**What the task asks:** Copy out each line of the material exactly. Pictures do not belong in the copy.

**Source material:**
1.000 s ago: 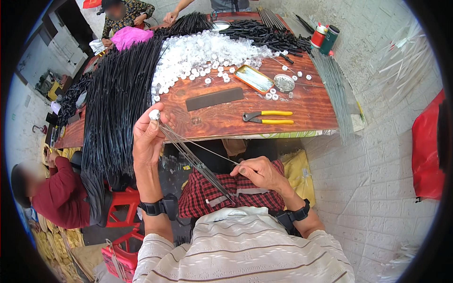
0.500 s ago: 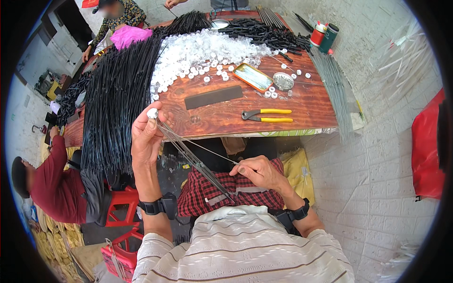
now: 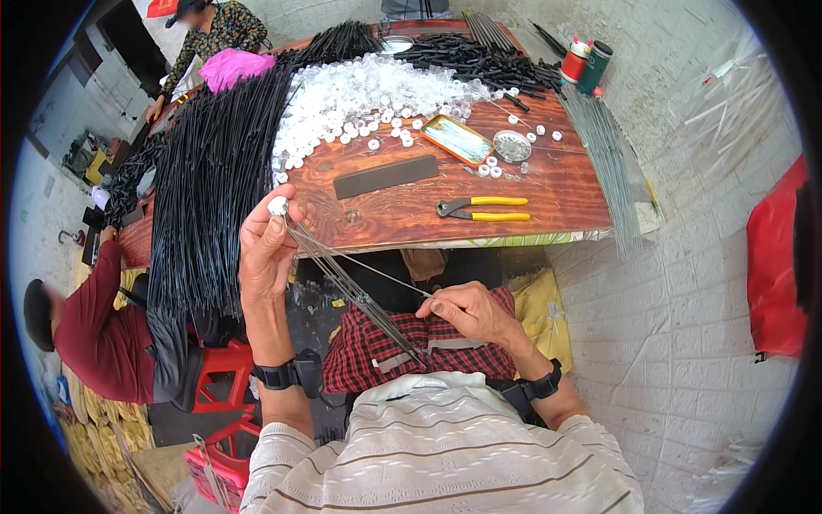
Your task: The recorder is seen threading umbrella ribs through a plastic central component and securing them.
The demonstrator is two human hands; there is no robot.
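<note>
Between thumb and fingers, my left hand [image 3: 267, 248] pinches a small white rounded piece [image 3: 278, 206] at the near edge of the table. A bundle of thin grey metal rods [image 3: 358, 296] slants from this grip down to the right, over my lap. My right hand [image 3: 467, 310] is closed on the lower end of a single metal rod [image 3: 385, 274], spread apart from the bundle. This rod's upper end also runs to my left hand, where fingers hide how it meets the white piece. A red-and-black checked cloth [image 3: 360, 343] lies beneath.
On the wooden table [image 3: 385, 214] lie yellow-handled pincers [image 3: 484, 209], a dark flat bar [image 3: 385, 177], an open tin [image 3: 458, 140], a heap of clear and white plastic pieces [image 3: 368, 98] and long black rods [image 3: 201, 188]. Co-workers sit at left [image 3: 103, 330] and far left [image 3: 210, 38].
My hands and the rods stay almost still. A co-worker's hand at the far edge of the table has gone out of view.
</note>
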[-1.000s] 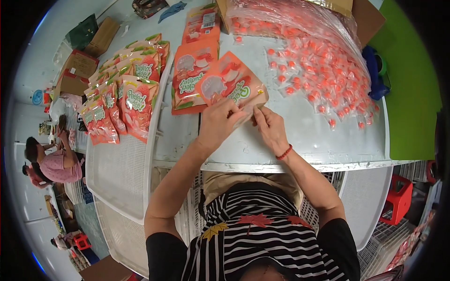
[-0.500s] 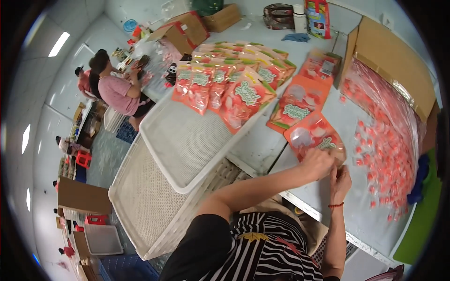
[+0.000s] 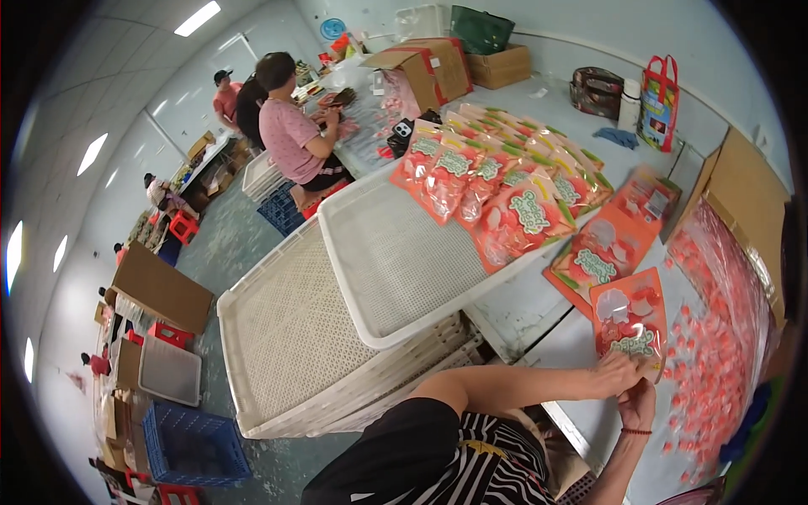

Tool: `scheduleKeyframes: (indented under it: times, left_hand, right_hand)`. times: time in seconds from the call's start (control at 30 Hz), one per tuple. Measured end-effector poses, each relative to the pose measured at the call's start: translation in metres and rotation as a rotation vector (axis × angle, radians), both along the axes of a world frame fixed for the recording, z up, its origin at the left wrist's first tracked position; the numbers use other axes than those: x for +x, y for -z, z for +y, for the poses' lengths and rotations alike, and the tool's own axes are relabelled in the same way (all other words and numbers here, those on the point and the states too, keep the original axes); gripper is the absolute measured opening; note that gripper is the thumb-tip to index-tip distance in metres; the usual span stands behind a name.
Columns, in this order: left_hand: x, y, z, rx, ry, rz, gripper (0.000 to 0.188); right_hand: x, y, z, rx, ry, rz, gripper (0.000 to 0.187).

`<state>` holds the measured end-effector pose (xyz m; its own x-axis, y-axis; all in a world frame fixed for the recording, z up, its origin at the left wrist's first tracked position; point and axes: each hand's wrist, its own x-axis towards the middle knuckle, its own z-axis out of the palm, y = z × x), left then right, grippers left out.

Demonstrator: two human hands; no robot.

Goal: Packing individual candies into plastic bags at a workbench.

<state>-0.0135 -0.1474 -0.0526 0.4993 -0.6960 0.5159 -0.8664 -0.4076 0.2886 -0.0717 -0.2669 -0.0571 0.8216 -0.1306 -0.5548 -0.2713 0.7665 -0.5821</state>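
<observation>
An orange-pink candy pouch (image 3: 624, 316) with a clear window lies over the table edge of my work area, its near end between my hands. My left hand (image 3: 617, 375) is closed on that end, knuckles up. My right hand (image 3: 637, 406), with a red bracelet at the wrist, pinches the pouch's near corner just below; its fingertips are partly hidden. Beyond the held pouch, more flat pouches (image 3: 596, 263) overlap on the table. To the right, many small wrapped pink candies (image 3: 707, 370) spill from a plastic-lined cardboard box (image 3: 745, 220).
Filled pouches (image 3: 528, 223) cover the far end of a white mesh tray (image 3: 404, 273). Below it, another tray (image 3: 295, 328) tops a stack at my left. Further back are cardboard boxes (image 3: 498, 67), a white bottle (image 3: 629, 103), and a person in pink (image 3: 290, 139) at the table.
The view has swung left, so the scene sits further right and lower. Both hands stay together at the pouch's near end. The pouch stands more upright in the picture.
</observation>
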Motion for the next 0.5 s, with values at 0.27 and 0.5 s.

**Solved problem:**
1.000 s ago: 
0.500 s ago: 
now: 
Your task: The recorder is seen threading umbrella ribs through a plastic central component and securing them.
The demonstrator is two human hands; there is no robot.
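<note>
Between thumb and fingers, my left hand [image 3: 267, 248] pinches a small white rounded piece [image 3: 278, 206] at the near edge of the table. A bundle of thin grey metal rods [image 3: 358, 296] slants from this grip down to the right, over my lap. My right hand [image 3: 467, 310] is closed on the lower end of a single metal rod [image 3: 385, 274], spread apart from the bundle. This rod's upper end also runs to my left hand, where fingers hide how it meets the white piece. A red-and-black checked cloth [image 3: 360, 343] lies beneath.
On the wooden table [image 3: 385, 214] lie yellow-handled pincers [image 3: 484, 209], a dark flat bar [image 3: 385, 177], an open tin [image 3: 458, 140], a heap of clear and white plastic pieces [image 3: 368, 98] and long black rods [image 3: 201, 188]. Co-workers sit at left [image 3: 103, 330] and far left [image 3: 210, 38].
My hands and the rods stay almost still. A co-worker's hand at the far edge of the table has gone out of view.
</note>
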[-1.000s] 
[-0.500s] 
[+0.000s] 

Tool: `scheduleKeyframes: (indented under it: times, left_hand, right_hand)`. times: time in seconds from the call's start (control at 30 Hz), one per tuple. Measured end-effector poses, each relative to the pose measured at the call's start: translation in metres and rotation as a rotation vector (axis × angle, radians), both along the axes of a world frame fixed for the recording, z up, its origin at the left wrist's first tracked position; the numbers use other axes than those: x for +x, y for -z, z for +y, for the poses' lengths and rotations alike, and the tool's own axes are relabelled in the same way (all other words and numbers here, those on the point and the states too, keep the original axes); gripper is the absolute measured opening; note that gripper is the thumb-tip to index-tip distance in metres; the usual span stands behind a name.
Columns, in this order: left_hand: x, y, z, rx, ry, rz, gripper (0.000 to 0.188); right_hand: x, y, z, rx, ry, rz, gripper (0.000 to 0.187).

`<state>` holds the measured end-effector pose (xyz m; its own x-axis, y-axis; all in a world frame fixed for the recording, z up, its origin at the left wrist's first tracked position; point and axes: each hand's wrist, its own x-axis towards the middle knuckle, its own z-axis out of the palm, y = z × x), left then right, grippers left out.

Demonstrator: two human hands; no robot.

Goal: Packing individual candies into plastic bags at a workbench.

<state>-0.0135 -0.1474 -0.0526 0.4993 -0.6960 0.5159 -0.8664 -0.4076 0.2886 -0.0717 -0.2669 -0.0571 0.8216 -0.1306 -0.5548 -0.2713 0.7665 -0.5821</state>
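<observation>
An orange-pink candy pouch (image 3: 624, 316) with a clear window lies over the table edge of my work area, its near end between my hands. My left hand (image 3: 617, 375) is closed on that end, knuckles up. My right hand (image 3: 637, 406), with a red bracelet at the wrist, pinches the pouch's near corner just below; its fingertips are partly hidden. Beyond the held pouch, more flat pouches (image 3: 596, 263) overlap on the table. To the right, many small wrapped pink candies (image 3: 707, 370) spill from a plastic-lined cardboard box (image 3: 745, 220).
Filled pouches (image 3: 528, 223) cover the far end of a white mesh tray (image 3: 404, 273). Below it, another tray (image 3: 295, 328) tops a stack at my left. Further back are cardboard boxes (image 3: 498, 67), a white bottle (image 3: 629, 103), and a person in pink (image 3: 290, 139) at the table.
The view has swung left, so the scene sits further right and lower. Both hands stay together at the pouch's near end. The pouch stands more upright in the picture.
</observation>
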Motion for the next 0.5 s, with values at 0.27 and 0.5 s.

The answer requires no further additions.